In the data below, find the line containing "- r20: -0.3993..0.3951"; reproduce that line and all subsequent lines exactly, and nothing else.
RAW DATA section start
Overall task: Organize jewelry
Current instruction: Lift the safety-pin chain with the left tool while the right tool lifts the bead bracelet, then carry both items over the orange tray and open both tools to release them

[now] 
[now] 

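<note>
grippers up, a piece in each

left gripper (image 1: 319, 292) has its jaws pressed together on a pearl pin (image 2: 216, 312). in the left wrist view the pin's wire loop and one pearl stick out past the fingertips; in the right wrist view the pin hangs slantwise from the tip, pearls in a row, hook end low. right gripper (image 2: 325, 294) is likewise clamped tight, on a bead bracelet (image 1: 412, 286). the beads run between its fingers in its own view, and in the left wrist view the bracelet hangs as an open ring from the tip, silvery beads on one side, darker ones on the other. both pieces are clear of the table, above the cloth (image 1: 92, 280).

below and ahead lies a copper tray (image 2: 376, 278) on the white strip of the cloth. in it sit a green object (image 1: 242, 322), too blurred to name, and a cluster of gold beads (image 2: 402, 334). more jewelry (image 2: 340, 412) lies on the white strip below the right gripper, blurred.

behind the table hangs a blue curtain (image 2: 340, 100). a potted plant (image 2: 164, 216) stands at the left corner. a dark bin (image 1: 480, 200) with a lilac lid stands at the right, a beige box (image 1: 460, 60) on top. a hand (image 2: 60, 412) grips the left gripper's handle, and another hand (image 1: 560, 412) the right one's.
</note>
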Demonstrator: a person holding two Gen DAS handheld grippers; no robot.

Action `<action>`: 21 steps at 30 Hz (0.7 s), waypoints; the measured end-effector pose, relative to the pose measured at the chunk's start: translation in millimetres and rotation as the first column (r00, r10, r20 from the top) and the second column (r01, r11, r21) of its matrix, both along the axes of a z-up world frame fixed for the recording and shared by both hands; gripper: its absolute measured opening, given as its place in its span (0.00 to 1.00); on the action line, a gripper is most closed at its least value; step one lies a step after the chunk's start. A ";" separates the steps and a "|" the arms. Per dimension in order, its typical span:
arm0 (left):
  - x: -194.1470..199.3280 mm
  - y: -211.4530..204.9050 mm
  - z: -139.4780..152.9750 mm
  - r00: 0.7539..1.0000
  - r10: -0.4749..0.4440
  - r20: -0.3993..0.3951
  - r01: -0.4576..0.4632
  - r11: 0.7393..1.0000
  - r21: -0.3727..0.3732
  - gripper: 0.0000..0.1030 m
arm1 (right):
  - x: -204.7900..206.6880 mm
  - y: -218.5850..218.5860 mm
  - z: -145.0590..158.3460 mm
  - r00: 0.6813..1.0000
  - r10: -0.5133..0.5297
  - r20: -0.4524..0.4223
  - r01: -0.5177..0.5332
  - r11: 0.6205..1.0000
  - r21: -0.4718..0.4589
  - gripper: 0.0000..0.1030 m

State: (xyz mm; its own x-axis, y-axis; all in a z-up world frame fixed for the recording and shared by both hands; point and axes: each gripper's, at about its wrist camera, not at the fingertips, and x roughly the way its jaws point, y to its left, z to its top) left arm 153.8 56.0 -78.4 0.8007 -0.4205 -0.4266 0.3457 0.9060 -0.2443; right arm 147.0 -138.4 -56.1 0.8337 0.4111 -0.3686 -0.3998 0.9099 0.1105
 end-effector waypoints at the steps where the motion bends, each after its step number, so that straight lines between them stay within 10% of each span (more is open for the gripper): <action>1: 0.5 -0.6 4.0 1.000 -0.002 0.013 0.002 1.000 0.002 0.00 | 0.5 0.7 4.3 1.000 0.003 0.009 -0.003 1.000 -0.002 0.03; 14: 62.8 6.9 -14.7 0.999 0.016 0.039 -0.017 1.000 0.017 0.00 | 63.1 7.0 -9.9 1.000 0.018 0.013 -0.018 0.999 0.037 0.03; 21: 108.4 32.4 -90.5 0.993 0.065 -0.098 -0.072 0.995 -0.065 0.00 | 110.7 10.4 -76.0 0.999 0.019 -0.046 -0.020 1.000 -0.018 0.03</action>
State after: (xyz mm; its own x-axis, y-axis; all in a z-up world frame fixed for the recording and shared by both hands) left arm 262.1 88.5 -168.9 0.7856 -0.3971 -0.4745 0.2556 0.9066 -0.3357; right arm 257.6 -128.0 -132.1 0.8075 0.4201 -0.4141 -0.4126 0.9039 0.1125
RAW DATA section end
### EXPECTED ANSWER
  - r20: -0.3993..0.3951
  - r01: -0.4576..0.4632
  - r11: 0.7393..1.0000
  - r21: -0.3727..0.3732
  - gripper: 0.0000..0.1030 m
arm1 (right):
  - x: -204.7900..206.6880 mm
  - y: -218.5850..218.5860 mm
  - z: -145.0590..158.3460 mm
  - r00: 0.6813..1.0000
  - r10: -0.5133..0.5297
  - r20: -0.4524..0.4223
  - r01: -0.5177..0.5332
  - r11: 0.6205..1.0000
  - r21: -0.4718..0.4589
  - gripper: 0.0000..0.1030 m

State: (xyz mm; its own x-axis, y-axis; all in a z-up world frame fixed for the recording and shared by both hands; point and axes: each gripper's, at about its wrist camera, not at the fingertips, and x roughly the way its jaws point, y to its left, z to its top) left arm 153.8 56.0 -78.4 0.8007 -0.4205 -0.4266 0.3457 0.9060 -0.2443; right arm 147.0 -138.4 -56.1 0.8337 0.4111 -0.3686 -0.3998 0.9099 0.1105
 end-effector waypoints at the steps where the motion bends, each after its step number, so that straight lines between them stay within 10% of each span (more is open for the gripper): <action>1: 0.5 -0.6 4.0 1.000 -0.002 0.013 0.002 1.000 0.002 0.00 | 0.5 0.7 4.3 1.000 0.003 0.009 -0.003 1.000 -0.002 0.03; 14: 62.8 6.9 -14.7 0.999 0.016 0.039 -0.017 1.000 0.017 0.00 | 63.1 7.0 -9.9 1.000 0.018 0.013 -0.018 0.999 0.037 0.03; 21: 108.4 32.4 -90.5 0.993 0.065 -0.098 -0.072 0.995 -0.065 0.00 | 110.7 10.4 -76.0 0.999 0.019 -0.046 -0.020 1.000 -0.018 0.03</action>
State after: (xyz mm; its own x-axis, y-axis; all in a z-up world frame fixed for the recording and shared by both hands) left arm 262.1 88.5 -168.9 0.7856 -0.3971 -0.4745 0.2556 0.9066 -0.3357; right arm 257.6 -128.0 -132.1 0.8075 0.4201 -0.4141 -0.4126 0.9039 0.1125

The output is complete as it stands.